Sav on what he did during the year off - I improved my Golf handicap! Do you know what, it's a bloomin' good question. Looking back the year just seemed to fly by and it's like. It was just nice to get away from the treadmill of you know what we'd got on. Which is still great, don't get me wrong, I love playing shows and getting out and playing in front of people but it was also nice to just spend time at home with the family. And work when I wanted to work. Or when other things allowed me to work. I loved it.

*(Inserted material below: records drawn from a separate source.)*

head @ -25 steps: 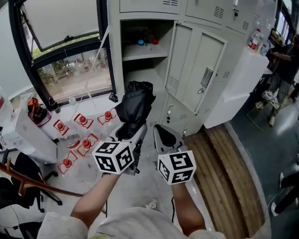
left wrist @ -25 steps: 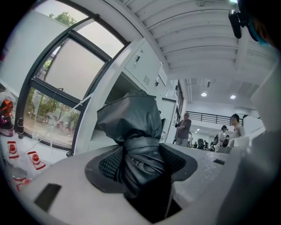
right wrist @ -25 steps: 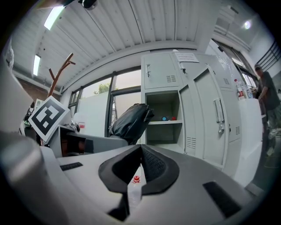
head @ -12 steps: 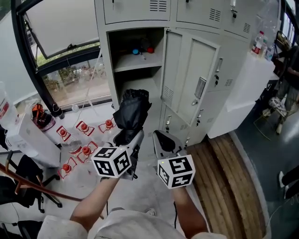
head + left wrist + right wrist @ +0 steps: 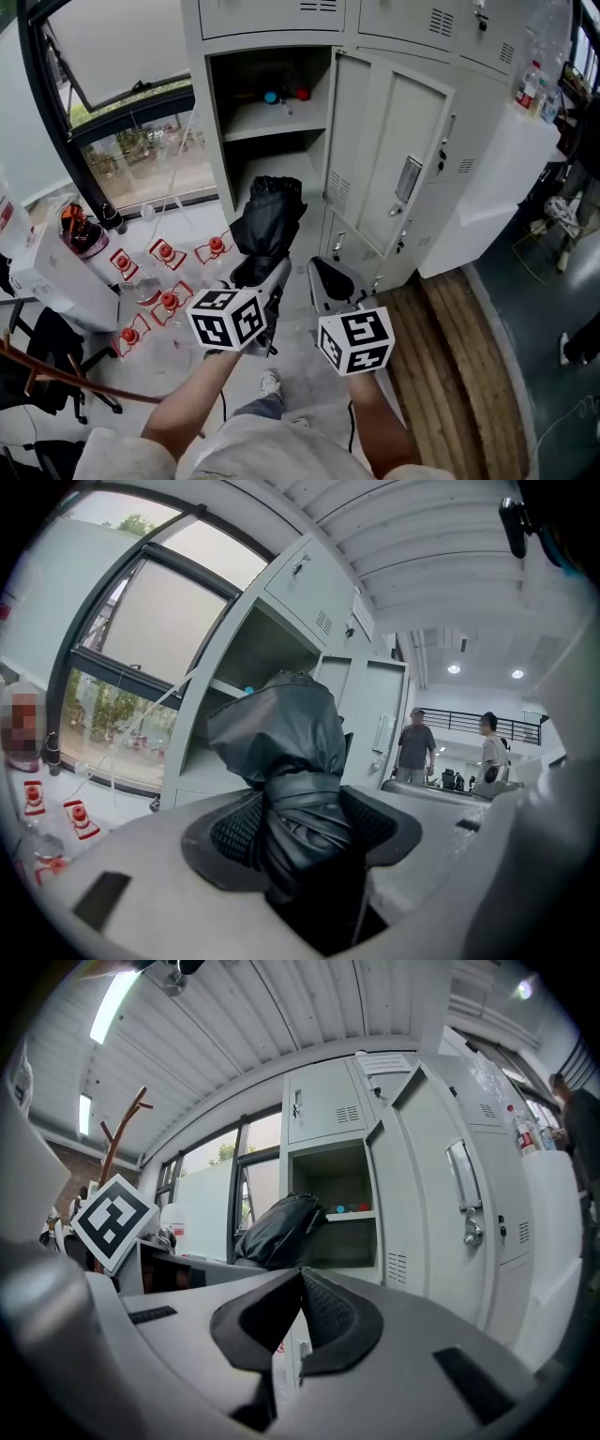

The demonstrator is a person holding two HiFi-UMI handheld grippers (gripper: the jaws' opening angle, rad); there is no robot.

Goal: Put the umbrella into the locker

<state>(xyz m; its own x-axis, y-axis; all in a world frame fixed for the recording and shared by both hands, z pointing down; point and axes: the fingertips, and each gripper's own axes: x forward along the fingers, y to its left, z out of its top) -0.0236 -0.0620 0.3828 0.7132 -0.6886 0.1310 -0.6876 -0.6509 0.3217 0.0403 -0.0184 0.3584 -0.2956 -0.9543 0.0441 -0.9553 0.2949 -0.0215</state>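
Folded black umbrella [image 5: 267, 225] in left gripper [image 5: 263, 272], before open locker [image 5: 281, 122]

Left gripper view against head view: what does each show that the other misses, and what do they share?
Only the left gripper view: two people standing in the background under ceiling lights. Only the head view: the wooden floorboards and the wearer's forearms. Both: the black folded umbrella clamped in the left gripper, and the open locker.
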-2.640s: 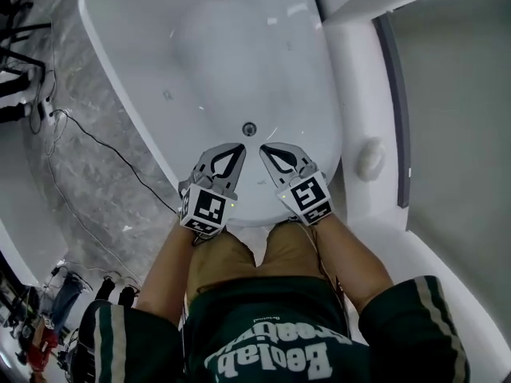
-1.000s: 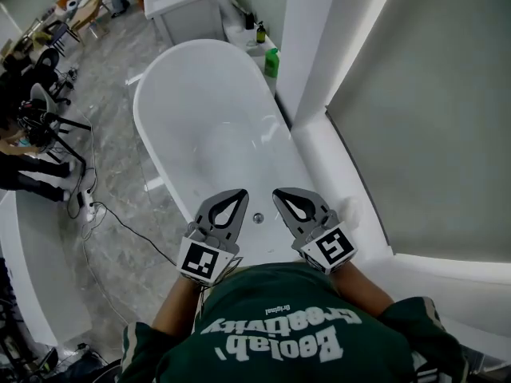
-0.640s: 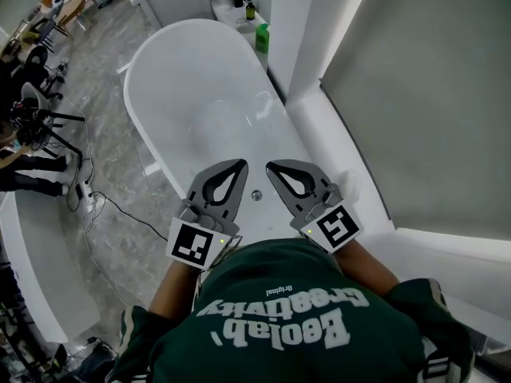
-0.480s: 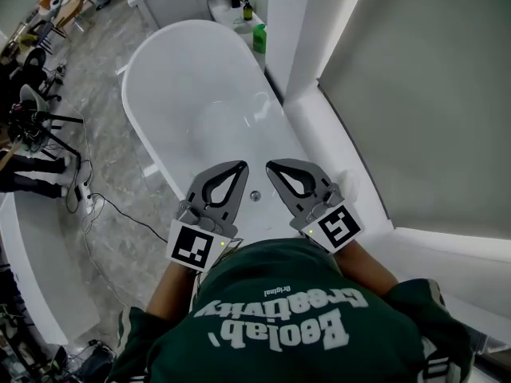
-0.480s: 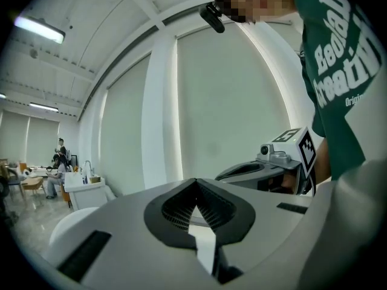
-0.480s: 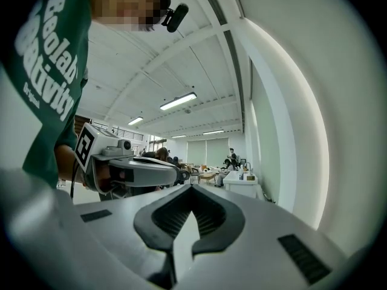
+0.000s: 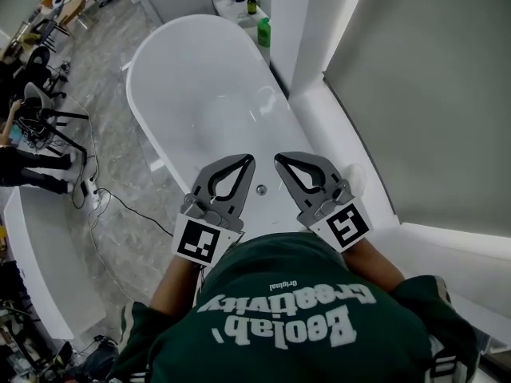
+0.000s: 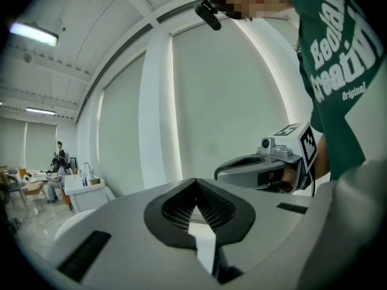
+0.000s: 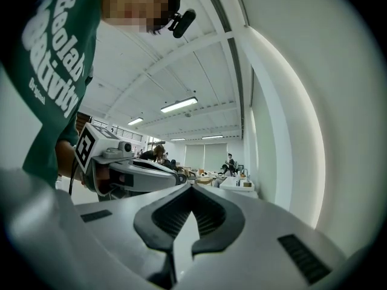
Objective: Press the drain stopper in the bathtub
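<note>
Below, left gripper point(image 7: 248, 159) and right gripper point(image 7: 279, 159), fingers clenched empty, over white bathtub point(image 7: 184, 78), grey floor point(image 7: 104, 102).

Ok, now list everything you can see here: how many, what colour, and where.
bathtub: one, white, centre, running away from the person
drain stopper: one, metallic, on the tub floor at the near end, seen between the two grippers
green bottle: one, green, on the ledge past the tub's far end
dark bottle: one, dark, further back on the same ledge
floor: grey marbled, left of the tub
black stands or chairs: several, far left edge, too small to count
shirt: one, green with white print, bottom
left gripper: one, grey, shut, empty, above the tub's near end
right gripper: one, grey, shut, empty, beside it
</note>
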`<act>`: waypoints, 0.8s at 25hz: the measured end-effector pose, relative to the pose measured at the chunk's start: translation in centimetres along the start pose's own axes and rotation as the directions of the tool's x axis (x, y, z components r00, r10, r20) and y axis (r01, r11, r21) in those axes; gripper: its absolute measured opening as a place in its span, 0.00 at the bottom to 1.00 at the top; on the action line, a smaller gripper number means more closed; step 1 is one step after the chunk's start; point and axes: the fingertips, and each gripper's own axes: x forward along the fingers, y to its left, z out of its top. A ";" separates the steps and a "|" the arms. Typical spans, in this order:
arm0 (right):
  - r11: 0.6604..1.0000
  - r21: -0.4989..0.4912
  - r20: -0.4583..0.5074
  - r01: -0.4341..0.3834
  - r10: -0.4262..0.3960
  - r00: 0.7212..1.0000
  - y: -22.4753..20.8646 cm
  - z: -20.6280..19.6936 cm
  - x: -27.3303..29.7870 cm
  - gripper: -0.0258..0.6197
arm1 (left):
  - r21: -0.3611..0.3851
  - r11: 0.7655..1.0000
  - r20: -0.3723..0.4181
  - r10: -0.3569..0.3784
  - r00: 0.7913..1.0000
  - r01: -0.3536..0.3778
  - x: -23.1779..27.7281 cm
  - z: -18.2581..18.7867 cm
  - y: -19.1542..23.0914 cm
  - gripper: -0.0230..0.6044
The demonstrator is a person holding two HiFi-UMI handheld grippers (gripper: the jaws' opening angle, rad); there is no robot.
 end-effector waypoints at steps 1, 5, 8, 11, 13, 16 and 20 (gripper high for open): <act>1.000 0.002 0.002 -0.001 0.001 1.000 0.0 0.0 0.1 0.05 | 0.018 1.000 0.000 0.002 1.000 -0.002 0.0 0.1 0.1 0.05; 1.000 0.013 0.009 -0.007 0.007 1.000 0.1 -0.1 -0.2 0.05 | 0.046 0.999 -0.009 0.003 1.000 -0.002 0.0 0.0 -0.1 0.05; 1.000 0.014 0.006 -0.015 0.015 1.000 0.3 0.2 -0.3 0.05 | 0.005 1.000 -0.018 -0.002 1.000 0.002 -0.2 0.1 -0.2 0.05; 1.000 0.005 0.012 -0.027 0.027 1.000 0.3 0.2 -0.1 0.05 | 0.055 0.998 -0.029 -0.003 1.000 0.005 0.0 0.0 -0.3 0.05; 0.999 0.004 0.012 -0.033 0.033 0.999 0.3 0.0 0.1 0.05 | 0.096 0.995 -0.029 -0.004 1.000 0.007 0.2 0.0 -0.3 0.05; 0.999 0.004 0.013 -0.039 0.039 0.999 0.2 -0.3 0.3 0.05 | 0.106 0.994 -0.021 -0.005 1.000 0.007 0.4 -0.1 -0.2 0.05; 0.999 0.002 0.013 -0.049 0.049 0.999 -0.1 -0.8 0.9 0.05 | 0.139 0.990 -0.021 -0.002 1.000 0.005 1.0 -0.4 0.3 0.05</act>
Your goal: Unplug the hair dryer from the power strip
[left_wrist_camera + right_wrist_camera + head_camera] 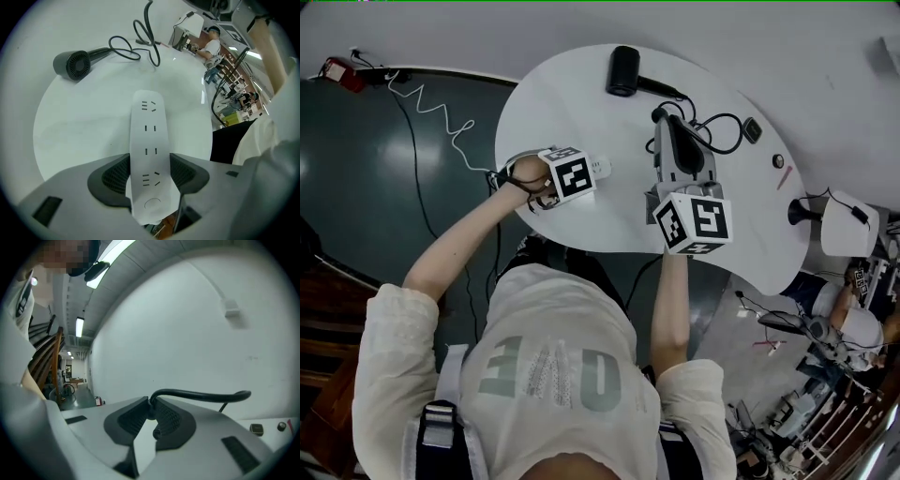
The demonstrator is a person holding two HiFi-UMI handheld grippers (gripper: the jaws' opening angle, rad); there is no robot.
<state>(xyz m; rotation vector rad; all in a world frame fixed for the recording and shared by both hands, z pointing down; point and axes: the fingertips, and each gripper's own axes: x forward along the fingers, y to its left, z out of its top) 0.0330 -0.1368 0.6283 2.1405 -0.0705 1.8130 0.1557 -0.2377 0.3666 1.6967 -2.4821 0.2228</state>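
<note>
The left gripper (150, 169) points steeply down at the near left rim of the white table (572, 94), its jaws narrow and pressed on both long sides of the white power strip (150, 133). The strip lies flat with its sockets up, and those that show are bare. It runs from the rim inward, toward the hair dryer (623, 70), which lies on its side near the far edge. Between strip and dryer the tabletop is bare. The right gripper (151, 411) is over the middle of the table, pointing nearly level at the pale wall (187, 319). Its jaws are pinched almost together on the dryer's black cord (201, 394), which arcs out to the right from between the pads, well apart from the strip. More of the cord lies in loose loops just beyond this gripper, near a small dark square thing (752, 129) toward the right edge. Left of the table lies dark green floor (384, 206), crossed by a thin white coiled cable (441, 117). The table's near edge curves inward in front of the person
</note>
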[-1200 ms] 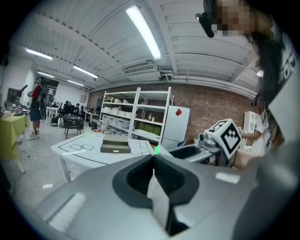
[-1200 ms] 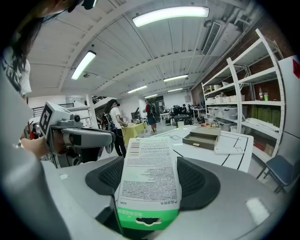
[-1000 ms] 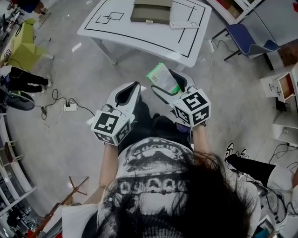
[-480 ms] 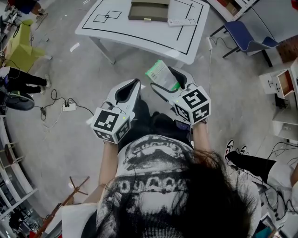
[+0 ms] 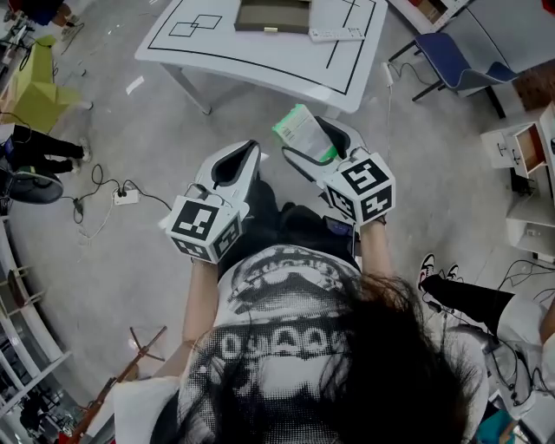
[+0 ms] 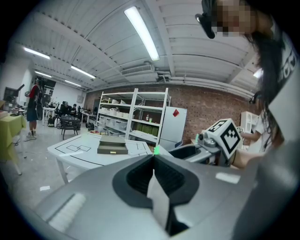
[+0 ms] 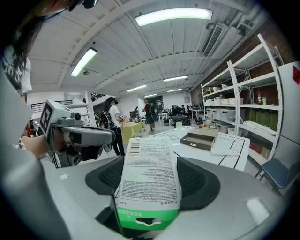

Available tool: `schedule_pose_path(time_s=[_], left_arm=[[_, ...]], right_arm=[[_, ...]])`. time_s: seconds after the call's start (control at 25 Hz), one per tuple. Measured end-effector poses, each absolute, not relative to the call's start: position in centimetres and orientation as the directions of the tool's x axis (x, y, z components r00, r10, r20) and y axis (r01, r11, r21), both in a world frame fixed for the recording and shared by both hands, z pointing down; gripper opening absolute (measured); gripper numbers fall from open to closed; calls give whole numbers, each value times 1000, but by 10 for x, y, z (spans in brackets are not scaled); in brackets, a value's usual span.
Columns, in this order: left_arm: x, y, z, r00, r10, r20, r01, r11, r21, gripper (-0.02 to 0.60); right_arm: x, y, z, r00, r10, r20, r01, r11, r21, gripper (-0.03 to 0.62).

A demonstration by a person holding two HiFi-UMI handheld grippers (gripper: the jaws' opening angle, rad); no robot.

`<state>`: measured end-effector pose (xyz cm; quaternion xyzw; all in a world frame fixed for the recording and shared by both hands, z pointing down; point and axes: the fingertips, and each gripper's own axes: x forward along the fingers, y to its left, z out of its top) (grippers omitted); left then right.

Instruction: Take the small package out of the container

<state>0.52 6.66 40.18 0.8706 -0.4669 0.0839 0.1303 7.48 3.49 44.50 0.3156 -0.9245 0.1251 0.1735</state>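
My right gripper (image 5: 314, 139) is shut on a small green and white package (image 5: 302, 130), held in the air in front of my body, short of the white table (image 5: 217, 54). The package (image 7: 149, 180) stands up between the dark pads, printed side facing the camera. The olive-grey container (image 5: 276, 16) lies on the table, far ahead; it also shows in the right gripper view as the container (image 7: 199, 139). My left gripper (image 5: 251, 149) is level with the right one, shut, with nothing in it; its jaws meet at the tip (image 6: 153, 157).
A flat white object (image 5: 336, 35) lies on the table beside the container. A blue chair (image 5: 460, 69) stands right of the table. A power strip with cables (image 5: 126, 197) lies on the floor at left. People's legs show at left (image 5: 43, 147) and right (image 5: 473, 303).
The table has slid up and farther away in the head view. Both grippers have shifted only slightly, and the right one still holds the package.
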Motion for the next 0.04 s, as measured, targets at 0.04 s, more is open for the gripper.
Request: schedule_pose_path(time_s=[0.04], left_arm=[[6, 66, 402, 550, -791, 267, -835, -530, 148, 0]], right_arm=[[76, 34, 445, -739, -542, 400, -628, 769, -121, 365]])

Joe on having something to do with his wife giving birth - How'd you know I didn't! No, my wife had the baby in December of 2009 so I got to spend a bit of time at home which was nice. I just loved the thought that, not just for a couple of weeks, but for a couple of months or however long I wanted to I was gonna be taking my clothes out of a wardrobe and sleeping in my bed and no suitcases and again you know I had the energy to go in the studio for a couple of months to do the Down 'N' Outz record at the beginning of the year. And then just as we were about to start putting the live stuff together I was doing the remixes with Scott Gorham on the Thin Lizzy stuff. Just to do other things I think you can bring that energy back to the Leppard table. It's like eating chocolate, you eat too much you get sickly, step away from it for awhile and then it's OK again you know. We had been on the road for the best part of a lot of the months of five years in a row. And it was time to just take a step back. And we're re-energised.

Sav - Absolutely, yeah, That's the important part, we've come back as hungry and as vital as we've ever been.

Joe - And that's not bad for 34 years together.